- **Exercise objective**: Once you have read the data below, write it all out exactly.

- **Provided material**:
________

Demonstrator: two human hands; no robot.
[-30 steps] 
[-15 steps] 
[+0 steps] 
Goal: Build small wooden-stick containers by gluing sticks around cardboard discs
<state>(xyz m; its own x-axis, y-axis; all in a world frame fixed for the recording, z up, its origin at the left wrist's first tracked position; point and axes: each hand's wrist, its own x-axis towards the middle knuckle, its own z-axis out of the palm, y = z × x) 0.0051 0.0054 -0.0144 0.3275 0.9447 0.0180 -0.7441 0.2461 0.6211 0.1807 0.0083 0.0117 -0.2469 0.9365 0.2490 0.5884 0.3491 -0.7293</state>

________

- **Your solution**:
Demonstrator: two human hands; no robot.
[-30 steps] 
[-15 steps] 
[+0 steps] 
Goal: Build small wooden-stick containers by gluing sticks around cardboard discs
<state>(xyz m; its own x-axis, y-axis; all in a world frame fixed for the recording, z up, its origin at the left wrist's first tracked position; point and axes: each hand's wrist, its own x-axis towards the middle knuckle, its own z-axis out of the palm, y = z × x) 0.0051 0.0054 -0.0144 0.3275 0.9447 0.0180 -0.7441 0.2461 0.6211 0.1807 0.0083 0.0117 -0.2469 0.9365 0.2490 0.5884 0.3491 -0.7293</state>

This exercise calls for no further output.